**ACTIVITY:** Below are the entries to work from; restate word for word the portion that opens with the line containing "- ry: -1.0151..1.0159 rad" and closes with the line containing "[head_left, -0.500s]", keeping both.

**INFORMATION SHOWN:**

---

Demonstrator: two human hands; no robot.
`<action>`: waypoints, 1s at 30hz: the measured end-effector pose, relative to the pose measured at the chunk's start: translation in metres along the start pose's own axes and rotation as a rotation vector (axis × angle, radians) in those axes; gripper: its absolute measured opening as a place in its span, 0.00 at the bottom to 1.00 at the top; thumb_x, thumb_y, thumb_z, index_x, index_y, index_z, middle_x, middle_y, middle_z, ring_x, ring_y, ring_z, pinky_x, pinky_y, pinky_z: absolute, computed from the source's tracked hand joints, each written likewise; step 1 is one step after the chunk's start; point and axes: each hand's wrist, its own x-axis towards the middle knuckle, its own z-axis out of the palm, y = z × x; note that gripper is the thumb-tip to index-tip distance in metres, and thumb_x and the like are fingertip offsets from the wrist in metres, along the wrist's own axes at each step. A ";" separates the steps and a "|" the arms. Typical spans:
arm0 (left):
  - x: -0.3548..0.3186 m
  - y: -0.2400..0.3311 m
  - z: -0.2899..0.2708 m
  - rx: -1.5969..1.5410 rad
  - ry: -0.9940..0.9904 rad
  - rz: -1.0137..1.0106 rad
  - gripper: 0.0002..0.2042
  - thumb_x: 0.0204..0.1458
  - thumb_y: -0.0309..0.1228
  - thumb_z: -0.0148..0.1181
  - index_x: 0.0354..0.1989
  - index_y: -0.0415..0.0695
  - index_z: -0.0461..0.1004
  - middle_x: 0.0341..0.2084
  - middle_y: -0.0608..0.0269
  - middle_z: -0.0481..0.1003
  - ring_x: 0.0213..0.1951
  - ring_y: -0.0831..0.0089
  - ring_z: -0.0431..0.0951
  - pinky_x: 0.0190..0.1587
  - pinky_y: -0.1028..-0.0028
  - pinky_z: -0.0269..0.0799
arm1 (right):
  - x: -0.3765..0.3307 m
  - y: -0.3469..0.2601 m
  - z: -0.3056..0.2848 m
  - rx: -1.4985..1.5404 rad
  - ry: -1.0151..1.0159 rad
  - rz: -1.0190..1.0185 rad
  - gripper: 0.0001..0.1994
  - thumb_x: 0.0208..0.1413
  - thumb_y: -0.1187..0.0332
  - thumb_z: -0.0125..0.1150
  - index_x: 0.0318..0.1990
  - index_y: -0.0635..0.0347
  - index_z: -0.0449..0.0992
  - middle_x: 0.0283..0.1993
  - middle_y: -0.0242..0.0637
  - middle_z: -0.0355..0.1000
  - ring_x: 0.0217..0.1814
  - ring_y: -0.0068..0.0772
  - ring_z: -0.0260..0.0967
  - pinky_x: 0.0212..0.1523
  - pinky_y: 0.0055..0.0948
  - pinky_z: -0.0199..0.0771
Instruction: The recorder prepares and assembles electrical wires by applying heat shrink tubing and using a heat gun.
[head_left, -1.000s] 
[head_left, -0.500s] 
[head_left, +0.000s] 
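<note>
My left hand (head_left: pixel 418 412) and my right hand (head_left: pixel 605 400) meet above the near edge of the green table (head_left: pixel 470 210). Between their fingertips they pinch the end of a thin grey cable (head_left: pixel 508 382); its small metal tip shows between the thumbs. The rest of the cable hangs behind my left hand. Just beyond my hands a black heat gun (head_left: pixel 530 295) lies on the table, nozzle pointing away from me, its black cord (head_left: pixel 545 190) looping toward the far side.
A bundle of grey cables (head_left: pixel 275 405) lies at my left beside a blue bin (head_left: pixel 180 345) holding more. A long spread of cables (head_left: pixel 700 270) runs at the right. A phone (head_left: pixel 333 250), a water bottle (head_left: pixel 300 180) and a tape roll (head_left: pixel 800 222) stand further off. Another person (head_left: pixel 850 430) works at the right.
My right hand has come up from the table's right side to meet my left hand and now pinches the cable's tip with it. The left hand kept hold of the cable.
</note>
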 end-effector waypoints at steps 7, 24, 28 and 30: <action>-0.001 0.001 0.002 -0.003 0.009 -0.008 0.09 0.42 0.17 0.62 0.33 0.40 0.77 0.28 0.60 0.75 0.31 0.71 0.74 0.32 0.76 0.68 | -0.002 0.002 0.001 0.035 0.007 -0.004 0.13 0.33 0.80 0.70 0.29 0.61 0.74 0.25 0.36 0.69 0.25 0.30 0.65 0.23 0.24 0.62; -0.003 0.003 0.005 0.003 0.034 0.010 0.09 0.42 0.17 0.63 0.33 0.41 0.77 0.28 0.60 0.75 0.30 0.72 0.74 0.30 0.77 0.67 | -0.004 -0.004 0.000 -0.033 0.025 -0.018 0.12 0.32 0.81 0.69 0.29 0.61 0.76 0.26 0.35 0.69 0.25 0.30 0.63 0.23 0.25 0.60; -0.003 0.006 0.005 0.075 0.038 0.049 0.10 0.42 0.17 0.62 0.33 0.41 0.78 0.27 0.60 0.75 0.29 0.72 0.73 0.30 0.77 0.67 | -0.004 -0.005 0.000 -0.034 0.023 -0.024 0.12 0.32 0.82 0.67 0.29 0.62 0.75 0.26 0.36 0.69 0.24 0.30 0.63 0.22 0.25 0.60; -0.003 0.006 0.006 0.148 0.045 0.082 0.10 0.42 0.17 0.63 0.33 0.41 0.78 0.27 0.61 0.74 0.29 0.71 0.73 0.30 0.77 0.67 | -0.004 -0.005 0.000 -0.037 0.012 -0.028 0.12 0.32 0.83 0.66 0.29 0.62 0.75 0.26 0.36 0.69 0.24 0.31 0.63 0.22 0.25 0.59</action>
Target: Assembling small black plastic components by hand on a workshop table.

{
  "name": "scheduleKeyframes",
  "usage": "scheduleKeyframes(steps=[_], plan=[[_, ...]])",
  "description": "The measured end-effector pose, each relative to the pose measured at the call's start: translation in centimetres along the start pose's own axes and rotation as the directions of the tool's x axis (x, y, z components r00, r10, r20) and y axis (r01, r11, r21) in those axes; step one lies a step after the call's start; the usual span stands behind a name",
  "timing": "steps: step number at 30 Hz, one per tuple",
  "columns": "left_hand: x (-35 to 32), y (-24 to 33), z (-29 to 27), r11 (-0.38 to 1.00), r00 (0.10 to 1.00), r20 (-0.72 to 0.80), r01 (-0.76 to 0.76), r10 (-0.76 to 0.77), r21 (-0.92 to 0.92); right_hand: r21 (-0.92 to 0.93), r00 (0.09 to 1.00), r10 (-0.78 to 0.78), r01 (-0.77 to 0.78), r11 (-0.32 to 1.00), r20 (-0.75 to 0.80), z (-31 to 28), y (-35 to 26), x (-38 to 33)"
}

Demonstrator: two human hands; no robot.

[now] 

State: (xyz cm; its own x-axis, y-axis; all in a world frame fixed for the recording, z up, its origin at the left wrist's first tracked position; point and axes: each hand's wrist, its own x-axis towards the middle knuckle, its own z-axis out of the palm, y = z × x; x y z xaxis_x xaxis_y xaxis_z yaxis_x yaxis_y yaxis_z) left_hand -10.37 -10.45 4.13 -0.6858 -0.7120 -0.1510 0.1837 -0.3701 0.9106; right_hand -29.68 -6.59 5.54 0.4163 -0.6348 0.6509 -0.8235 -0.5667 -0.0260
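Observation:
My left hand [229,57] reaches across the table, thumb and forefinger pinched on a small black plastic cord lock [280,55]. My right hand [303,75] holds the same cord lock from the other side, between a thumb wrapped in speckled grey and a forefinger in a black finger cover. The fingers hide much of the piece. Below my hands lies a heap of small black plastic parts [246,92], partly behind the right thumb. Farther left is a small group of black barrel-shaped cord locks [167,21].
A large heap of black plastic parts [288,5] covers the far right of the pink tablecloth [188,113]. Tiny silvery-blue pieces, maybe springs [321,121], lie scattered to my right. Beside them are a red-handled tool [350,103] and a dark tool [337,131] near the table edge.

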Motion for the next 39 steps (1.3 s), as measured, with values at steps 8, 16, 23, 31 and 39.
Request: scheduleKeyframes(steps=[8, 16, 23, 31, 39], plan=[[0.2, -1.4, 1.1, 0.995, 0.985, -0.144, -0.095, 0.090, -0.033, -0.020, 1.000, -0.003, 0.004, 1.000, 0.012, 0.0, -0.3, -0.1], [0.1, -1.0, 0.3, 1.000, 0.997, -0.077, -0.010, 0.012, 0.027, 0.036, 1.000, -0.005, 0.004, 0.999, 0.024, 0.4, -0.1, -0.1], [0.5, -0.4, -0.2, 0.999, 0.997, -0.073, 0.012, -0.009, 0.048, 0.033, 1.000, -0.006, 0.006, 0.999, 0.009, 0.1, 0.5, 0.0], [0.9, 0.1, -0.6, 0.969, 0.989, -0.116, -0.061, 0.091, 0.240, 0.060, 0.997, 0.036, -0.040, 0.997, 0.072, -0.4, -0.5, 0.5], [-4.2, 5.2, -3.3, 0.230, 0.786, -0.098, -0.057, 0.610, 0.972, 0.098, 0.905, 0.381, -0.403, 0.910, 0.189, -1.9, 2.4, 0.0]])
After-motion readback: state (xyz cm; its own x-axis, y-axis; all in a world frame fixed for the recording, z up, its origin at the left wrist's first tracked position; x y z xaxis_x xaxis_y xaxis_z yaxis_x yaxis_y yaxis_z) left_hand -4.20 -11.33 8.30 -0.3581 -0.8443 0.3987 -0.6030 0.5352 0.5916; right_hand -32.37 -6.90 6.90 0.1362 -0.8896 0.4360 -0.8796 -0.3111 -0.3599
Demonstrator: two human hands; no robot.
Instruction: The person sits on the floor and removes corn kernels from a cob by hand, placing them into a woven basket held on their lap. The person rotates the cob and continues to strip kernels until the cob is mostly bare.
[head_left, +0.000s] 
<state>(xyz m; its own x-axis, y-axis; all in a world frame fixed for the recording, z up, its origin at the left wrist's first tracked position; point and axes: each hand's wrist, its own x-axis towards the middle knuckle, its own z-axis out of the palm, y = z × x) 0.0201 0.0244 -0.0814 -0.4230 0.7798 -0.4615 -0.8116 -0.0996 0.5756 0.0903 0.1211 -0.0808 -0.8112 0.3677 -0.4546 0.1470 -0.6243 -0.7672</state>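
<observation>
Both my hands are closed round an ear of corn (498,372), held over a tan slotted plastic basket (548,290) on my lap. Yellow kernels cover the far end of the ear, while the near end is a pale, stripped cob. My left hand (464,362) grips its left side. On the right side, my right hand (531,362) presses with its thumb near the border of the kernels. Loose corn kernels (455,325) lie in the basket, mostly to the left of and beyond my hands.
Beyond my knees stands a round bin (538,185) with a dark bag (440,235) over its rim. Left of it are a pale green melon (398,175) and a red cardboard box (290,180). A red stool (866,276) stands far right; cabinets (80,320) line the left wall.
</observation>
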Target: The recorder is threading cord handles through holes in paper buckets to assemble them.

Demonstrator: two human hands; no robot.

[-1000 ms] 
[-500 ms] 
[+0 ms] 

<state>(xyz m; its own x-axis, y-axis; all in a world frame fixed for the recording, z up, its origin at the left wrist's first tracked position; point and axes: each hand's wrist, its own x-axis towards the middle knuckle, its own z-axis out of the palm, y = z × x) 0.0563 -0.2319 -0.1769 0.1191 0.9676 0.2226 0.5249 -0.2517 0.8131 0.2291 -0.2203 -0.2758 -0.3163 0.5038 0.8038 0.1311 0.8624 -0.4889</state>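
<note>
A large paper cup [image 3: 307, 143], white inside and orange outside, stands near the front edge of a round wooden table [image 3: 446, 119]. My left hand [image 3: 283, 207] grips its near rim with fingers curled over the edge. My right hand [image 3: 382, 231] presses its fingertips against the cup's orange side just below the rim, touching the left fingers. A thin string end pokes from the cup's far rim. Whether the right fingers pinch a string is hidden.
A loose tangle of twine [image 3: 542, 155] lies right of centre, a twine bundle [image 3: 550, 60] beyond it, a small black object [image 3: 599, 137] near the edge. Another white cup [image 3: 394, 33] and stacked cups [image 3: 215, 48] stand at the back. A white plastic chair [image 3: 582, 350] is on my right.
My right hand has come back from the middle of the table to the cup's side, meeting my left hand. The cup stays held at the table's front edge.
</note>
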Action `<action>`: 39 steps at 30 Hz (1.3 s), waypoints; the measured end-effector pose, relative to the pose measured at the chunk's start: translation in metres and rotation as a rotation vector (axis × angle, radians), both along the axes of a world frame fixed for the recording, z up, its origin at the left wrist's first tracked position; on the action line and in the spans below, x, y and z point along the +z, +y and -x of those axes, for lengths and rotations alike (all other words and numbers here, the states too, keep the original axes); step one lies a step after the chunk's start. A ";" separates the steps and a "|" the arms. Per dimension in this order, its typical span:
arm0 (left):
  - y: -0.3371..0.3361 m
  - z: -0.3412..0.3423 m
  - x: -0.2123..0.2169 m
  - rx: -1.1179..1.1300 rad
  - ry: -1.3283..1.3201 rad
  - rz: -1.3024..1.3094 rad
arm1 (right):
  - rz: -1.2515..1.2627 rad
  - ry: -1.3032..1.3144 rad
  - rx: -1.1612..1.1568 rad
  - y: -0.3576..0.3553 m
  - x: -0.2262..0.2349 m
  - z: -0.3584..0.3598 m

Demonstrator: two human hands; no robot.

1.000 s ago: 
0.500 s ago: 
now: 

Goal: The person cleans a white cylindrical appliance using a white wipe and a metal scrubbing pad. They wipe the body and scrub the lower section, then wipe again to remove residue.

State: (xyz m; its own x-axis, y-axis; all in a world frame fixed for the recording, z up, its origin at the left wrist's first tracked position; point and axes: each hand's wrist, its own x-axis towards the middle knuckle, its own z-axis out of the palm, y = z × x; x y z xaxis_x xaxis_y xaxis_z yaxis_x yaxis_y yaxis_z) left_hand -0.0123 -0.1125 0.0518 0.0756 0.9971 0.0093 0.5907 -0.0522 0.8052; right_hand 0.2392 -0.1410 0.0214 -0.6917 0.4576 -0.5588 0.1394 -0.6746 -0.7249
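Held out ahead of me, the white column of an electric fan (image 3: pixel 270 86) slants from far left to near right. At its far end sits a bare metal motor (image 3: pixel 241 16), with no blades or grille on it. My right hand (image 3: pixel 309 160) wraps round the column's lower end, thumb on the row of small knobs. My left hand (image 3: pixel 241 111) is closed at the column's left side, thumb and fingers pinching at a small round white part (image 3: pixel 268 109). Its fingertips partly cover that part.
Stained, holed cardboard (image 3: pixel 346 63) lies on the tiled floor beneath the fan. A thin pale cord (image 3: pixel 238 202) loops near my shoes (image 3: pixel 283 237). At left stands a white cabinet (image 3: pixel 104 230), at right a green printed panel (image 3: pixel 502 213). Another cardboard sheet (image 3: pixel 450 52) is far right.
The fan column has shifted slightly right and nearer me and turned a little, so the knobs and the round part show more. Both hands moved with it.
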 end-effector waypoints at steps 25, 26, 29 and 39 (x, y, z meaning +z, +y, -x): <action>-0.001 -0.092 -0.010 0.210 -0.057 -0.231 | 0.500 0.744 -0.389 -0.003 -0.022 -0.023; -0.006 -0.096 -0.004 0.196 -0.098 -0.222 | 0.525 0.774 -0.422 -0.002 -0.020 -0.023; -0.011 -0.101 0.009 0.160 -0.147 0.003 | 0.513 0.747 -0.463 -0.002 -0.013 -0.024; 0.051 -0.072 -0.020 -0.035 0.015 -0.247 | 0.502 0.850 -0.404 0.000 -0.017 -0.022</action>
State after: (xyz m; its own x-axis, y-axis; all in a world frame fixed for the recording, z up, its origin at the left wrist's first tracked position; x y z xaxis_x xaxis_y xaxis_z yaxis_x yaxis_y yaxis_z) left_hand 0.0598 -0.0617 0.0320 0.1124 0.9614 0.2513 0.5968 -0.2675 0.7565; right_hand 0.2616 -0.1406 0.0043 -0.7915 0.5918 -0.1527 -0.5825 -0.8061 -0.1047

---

**THE COMPLETED TASK:**
  - ry: -1.0151..1.0159 rad
  - rz: -1.0190..1.0185 rad
  - gripper: 0.0001..0.1994
  - thumb_x: 0.0208..0.1413
  - thumb_y: -0.1187..0.0332
  - thumb_z: -0.0125..0.1150
  - index_x: 0.0318..0.1990
  - index_y: -0.0635..0.0347
  - index_z: -0.0449..0.0992
  - middle_x: 0.0283..0.1993
  - middle_y: -0.0242..0.0637
  - middle_z: -0.0355..0.1000
  - ring_x: 0.0217..0.1814
  - ring_y: -0.0068..0.0772
  - ring_z: -0.0260..0.0967
  - pinky_x: 0.0212..0.1523
  - pinky_y: 0.0055..0.0948
  - pinky_z: -0.0199..0.0771
Instruction: The recorder prepares and assembles electrical wires by applying heat shrink tubing and using a heat gun.
[head_left, -1.000s] 
[head_left, -0.500s] 

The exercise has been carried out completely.